Une larme força ma paupière. Je l’essuyai d’un geste brusque de l’avant-bras. Décidément, pour le coup de l’émotivité, je demeurais bon client.
— Laisse, Martine. On va tâcher de vivre longtemps, toi et moi. C’est le temps qui nous a séparés, c’est lui, l’ordure, qui nous effacera lentement de nos mémoires respectives. Un beau matin tu apprendras mon décès comme tu as appris celui de Paul, ton ami d’enfance. Ça ne te fera même pas décommander ton rendez-vous chez le coiffeur si tu en as un ce jour-là. Personne ne s’y entend mieux que toi pour organiser une absence.
— Qu’en sais-tu ?
— Je le sais. Bon, on pourrait peut-être se dire au revoir et raccrocher, je suis malade comme une « bête ».
— Tu ne me demandes pas des nouvelles de Mauricette ?
Je soupirai :
— Comment va Mauricette ?
— Tu t’en fous un peu, hein ? Elle aussi tu l’as quittée ? Décidément, cette enfant ne devait pas avoir de père. Qu’est-ce que ça te fait d’abandonner une fillette que tu as adoptée ?
— Je ne l’abandonne pas, je subviens à son entretien et je vais la voir au pensionnat le premier jeudi de chaque mois, comme nous en sommes convenus.
— En coup de vent, elle me l’a dit.
— Cette gamine préfère aller jouer avec ses petites camarades plutôt que de bavarder avec moi dans un salon garni de plantes vertes.
Je rouvris les yeux, car la colère m’aidait à surmonter mes étourdissements.
— Je te demande instamment de ne pas me faire la morale, Martine. Si tu m’avais fait un enfant à moi, bien à moi, peut-être ne reviendrais-tu pas d’Allemagne et n’habiterais-je pas le George V .
Elle s’indigna :
— Jean, c’est honteux ! Est-ce ma faute si je suis stérile ?
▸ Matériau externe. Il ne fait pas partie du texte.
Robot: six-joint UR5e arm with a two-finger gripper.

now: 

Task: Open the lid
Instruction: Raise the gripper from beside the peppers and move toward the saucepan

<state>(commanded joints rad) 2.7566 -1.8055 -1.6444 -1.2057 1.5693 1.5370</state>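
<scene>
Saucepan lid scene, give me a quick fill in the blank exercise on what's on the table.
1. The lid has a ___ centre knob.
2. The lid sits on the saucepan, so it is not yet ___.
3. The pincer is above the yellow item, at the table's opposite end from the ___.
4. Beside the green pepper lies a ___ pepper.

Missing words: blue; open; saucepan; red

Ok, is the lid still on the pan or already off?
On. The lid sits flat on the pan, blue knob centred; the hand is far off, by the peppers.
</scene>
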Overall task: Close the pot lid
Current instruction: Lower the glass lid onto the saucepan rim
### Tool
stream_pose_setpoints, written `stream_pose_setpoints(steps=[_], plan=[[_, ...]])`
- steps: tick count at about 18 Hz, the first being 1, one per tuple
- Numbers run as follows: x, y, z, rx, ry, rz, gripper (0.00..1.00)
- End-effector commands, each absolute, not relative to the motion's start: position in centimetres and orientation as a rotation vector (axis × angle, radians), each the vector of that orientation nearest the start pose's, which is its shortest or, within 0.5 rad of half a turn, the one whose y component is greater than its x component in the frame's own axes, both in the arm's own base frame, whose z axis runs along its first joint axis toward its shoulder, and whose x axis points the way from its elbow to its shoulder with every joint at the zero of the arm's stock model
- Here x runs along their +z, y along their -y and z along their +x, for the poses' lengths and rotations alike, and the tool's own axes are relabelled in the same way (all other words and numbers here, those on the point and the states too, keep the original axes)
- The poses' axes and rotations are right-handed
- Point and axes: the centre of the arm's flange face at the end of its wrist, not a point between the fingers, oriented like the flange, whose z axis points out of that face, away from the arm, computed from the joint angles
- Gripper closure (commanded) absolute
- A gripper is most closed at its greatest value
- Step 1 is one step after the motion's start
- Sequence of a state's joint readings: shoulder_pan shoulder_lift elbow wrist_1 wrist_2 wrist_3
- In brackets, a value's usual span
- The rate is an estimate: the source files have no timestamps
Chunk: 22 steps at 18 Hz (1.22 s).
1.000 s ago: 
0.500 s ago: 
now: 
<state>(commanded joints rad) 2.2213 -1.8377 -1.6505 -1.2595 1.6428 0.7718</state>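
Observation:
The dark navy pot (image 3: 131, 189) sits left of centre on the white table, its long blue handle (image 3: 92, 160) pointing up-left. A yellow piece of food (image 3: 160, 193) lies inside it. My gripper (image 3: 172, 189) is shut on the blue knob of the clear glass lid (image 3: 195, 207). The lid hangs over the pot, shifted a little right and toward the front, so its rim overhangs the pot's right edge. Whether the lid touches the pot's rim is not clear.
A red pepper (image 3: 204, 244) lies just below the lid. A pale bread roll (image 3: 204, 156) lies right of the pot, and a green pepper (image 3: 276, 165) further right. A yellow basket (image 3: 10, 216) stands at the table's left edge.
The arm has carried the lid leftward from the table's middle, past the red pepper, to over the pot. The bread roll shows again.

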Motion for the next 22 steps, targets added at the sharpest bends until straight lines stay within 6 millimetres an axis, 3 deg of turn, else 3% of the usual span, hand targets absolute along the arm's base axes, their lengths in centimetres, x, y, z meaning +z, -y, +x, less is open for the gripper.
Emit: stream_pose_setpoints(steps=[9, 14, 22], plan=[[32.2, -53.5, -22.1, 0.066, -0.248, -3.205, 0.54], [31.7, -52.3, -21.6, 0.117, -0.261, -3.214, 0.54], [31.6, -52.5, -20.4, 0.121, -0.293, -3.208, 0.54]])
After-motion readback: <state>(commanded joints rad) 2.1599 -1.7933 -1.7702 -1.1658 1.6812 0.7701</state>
— Tu n’es pas stérile ! hurlai-je. Ne te fatigue pas, ça n’en vaut plus la peine puisque nous sommes séparés. Je sais, tu m’entends bien ? Je sais que ta prétendue stérilité est un mensonge. Une poignée de poudre aux yeux parmi tant d’autres. Tu ne voulais pas affronter les tourments de la disgracieuse grossesse, ni risquer de mettre au monde un gosse qui n’aurait peut-être même pas ressemblé à toi !
Elle ne répondit pas. Je venais de lui faire toucher les deux épaules. Comme Martine récupérait très vite, je n’attendis pas que son moral se remît à la verticale.
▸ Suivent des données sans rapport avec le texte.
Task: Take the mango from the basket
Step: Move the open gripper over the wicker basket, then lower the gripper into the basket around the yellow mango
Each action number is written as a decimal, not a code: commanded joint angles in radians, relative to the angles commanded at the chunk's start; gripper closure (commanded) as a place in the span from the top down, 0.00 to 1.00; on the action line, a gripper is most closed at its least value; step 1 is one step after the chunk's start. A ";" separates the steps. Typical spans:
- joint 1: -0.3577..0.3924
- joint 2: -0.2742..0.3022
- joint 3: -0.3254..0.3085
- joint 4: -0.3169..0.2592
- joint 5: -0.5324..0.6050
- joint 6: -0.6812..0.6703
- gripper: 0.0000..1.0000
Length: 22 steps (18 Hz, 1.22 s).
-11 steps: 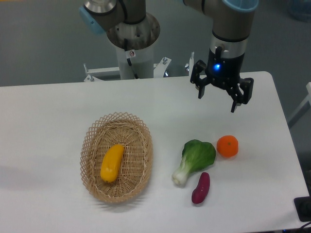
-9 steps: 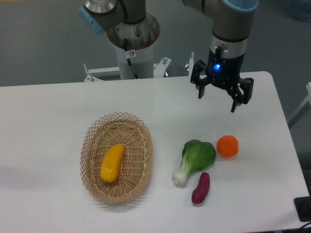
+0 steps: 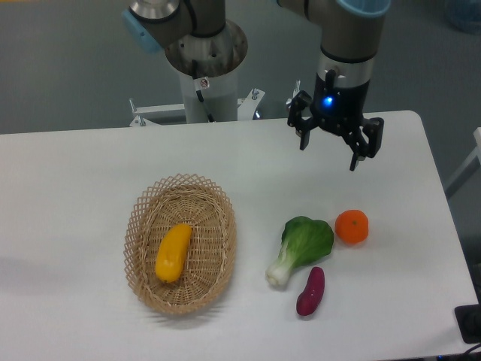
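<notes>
The mango [image 3: 173,253], smooth and yellow-orange, lies lengthwise inside the oval tan wicker basket [image 3: 143,226] at the left middle of the white table. My gripper [image 3: 328,155] hangs open and empty in the air above the back right of the table, far to the right of and behind the basket. Its two black fingers point down and are spread apart. A blue light glows on its body.
A round orange tangerine [image 3: 352,226], a green bok choy [image 3: 302,246] and a purple sweet potato [image 3: 310,291] lie on the table right of the basket, below the gripper. The robot's base column [image 3: 204,56] stands behind the table's back edge.
The gripper has moved slightly left and up, staying open. The mango, basket and other items have not moved.
</notes>
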 joint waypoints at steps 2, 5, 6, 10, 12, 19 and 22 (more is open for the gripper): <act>-0.031 0.008 -0.014 0.003 -0.003 -0.058 1.00; -0.092 0.011 -0.022 0.005 -0.002 -0.185 1.00; -0.118 0.008 -0.022 0.006 0.000 -0.230 1.00; -0.192 -0.018 -0.026 0.040 0.001 -0.356 1.00; -0.215 -0.024 -0.035 0.068 0.003 -0.382 1.00; -0.270 -0.046 -0.081 0.114 0.028 -0.418 1.00; -0.281 -0.046 -0.101 0.114 0.028 -0.425 1.00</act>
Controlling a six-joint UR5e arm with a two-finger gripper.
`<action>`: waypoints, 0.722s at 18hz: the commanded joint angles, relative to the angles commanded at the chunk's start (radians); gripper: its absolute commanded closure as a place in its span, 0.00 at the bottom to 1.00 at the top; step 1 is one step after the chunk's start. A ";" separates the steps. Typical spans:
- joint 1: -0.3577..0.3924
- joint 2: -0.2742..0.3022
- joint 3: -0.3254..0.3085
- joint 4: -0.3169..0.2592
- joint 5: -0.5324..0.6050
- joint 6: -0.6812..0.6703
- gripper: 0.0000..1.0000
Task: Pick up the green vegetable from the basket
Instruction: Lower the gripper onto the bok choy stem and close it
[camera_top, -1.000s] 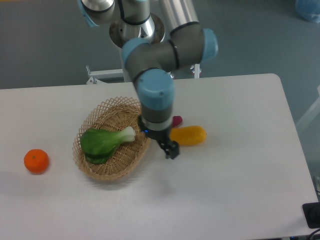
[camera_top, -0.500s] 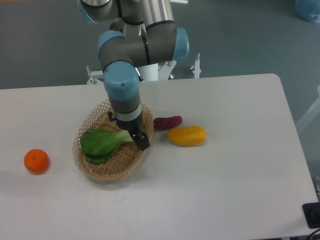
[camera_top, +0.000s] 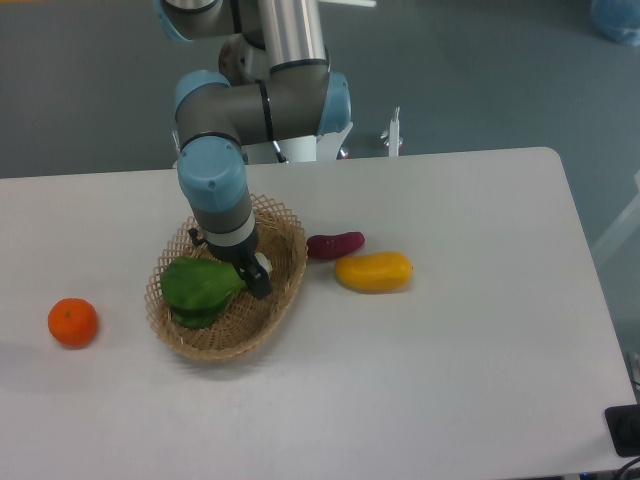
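Observation:
The green vegetable (camera_top: 198, 289) is a toy bok choy lying in the left part of the tan wicker basket (camera_top: 285, 285). Its broad green leaves point left and its pale stalk points right, mostly hidden under my gripper. My gripper (camera_top: 256, 279) hangs over the stalk end inside the basket. Its dark fingers are seen from above and I cannot tell whether they are open or shut, or whether they touch the stalk.
A small dark-red oblong vegetable (camera_top: 335, 244) lies just right of the basket. A yellow oblong fruit (camera_top: 374, 271) lies beside it. An orange (camera_top: 72, 322) sits at the far left of the white table. My arm reaches down from the back.
My gripper has moved left, from the table right of the basket, over the basket's right rim, to above the bok choy's stalk. The vegetable has not moved.

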 joint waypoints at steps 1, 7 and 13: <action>-0.008 -0.006 0.000 0.000 0.000 -0.002 0.00; -0.017 -0.067 0.000 0.041 0.002 -0.014 0.00; -0.025 -0.072 0.003 0.041 0.003 -0.017 0.65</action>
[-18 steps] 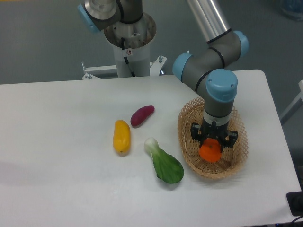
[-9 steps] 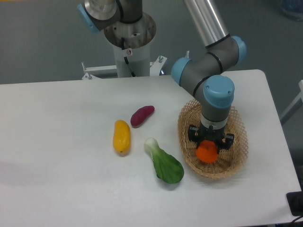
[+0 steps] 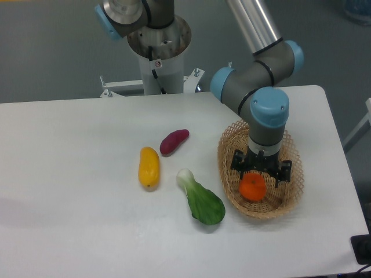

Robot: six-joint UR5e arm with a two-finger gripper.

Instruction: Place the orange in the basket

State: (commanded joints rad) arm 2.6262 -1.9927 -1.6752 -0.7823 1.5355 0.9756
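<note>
On the table (image 3: 87, 174), the hand (image 3: 261, 172) stands spread above the orange (image 3: 253, 187) resting inside the basket (image 3: 229, 174); retraction appears next.

A white bench (image 3: 69, 174) with rounded corners fills most of the view under even, soft light. Behind it, toward twelve o'clock, lies a dull grey floor (image 3: 46, 52). A white metal bracket (image 3: 124, 87) sits at the bench's far edge. A pale frame leg (image 3: 358, 128) shows at three o'clock.
</note>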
— Allez, je te quitte, si j’ose m’exprimer ainsi, fis-je vivement. Bonne chance, ma poule, et dis-toi qu’en cas de coup dur, tu pourras toujours faire appel à moi.
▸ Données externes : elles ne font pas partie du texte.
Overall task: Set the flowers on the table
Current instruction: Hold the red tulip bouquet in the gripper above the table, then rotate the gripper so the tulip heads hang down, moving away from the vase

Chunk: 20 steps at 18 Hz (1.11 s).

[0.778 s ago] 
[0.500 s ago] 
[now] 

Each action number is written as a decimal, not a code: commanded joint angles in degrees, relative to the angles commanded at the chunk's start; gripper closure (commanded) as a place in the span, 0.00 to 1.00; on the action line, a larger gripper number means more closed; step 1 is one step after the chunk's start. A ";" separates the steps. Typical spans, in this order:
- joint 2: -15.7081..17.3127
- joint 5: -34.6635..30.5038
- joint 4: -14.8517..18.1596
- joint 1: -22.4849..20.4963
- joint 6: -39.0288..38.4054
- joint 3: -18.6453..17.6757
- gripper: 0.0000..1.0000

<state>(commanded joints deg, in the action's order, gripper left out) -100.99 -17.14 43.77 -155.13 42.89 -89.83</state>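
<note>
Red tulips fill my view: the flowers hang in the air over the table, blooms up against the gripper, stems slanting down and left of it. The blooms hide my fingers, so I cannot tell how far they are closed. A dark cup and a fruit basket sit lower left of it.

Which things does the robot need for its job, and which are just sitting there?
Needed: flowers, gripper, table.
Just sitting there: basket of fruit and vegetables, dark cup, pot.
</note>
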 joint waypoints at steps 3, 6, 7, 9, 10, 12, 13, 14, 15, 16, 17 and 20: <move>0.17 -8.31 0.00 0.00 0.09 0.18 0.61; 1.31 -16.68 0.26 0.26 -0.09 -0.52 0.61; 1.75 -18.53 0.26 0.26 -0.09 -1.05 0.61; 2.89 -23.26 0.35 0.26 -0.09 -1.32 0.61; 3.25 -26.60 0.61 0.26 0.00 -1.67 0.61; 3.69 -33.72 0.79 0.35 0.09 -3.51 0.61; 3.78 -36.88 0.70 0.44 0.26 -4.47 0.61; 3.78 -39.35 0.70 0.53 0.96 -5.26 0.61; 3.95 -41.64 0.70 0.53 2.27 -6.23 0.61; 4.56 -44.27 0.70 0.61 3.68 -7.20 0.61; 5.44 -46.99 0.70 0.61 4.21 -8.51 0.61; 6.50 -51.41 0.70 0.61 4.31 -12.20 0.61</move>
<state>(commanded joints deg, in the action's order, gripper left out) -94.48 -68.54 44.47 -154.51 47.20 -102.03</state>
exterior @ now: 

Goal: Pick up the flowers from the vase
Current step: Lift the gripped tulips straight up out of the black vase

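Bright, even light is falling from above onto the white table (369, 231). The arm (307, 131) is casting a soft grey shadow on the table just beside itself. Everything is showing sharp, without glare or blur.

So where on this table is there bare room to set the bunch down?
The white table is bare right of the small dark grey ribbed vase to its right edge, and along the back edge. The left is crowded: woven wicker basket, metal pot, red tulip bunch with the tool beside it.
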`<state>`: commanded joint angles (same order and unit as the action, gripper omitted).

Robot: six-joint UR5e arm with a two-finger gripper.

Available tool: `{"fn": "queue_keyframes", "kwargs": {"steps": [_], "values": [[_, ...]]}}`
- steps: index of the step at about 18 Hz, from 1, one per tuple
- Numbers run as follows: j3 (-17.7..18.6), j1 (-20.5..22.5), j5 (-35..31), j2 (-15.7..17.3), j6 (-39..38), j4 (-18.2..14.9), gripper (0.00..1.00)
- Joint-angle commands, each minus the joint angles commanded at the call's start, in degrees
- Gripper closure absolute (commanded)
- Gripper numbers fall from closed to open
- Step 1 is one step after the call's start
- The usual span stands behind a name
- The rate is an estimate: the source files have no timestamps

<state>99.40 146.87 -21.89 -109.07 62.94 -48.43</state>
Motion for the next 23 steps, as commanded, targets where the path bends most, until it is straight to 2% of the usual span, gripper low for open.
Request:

Mes nausées revenaient, plus violentes que précédemment.
Je coupais la communication, sans lâcher le combiné. Ensuite je demandai le service.
— Aspirine effervescente et jus de citron !
Je n’eus que le temps de retourner à la salle de bains.
*
Existe-t-il spectacle plus pitoyable que celui d’un homme agenouillé devant une lunette de water ? Je m’apercevais en biais dans la glace fixée à la porte et je me méprisais. J’étais violacé. J’avais les yeux exorbités, l’estomac au niveau de la luette.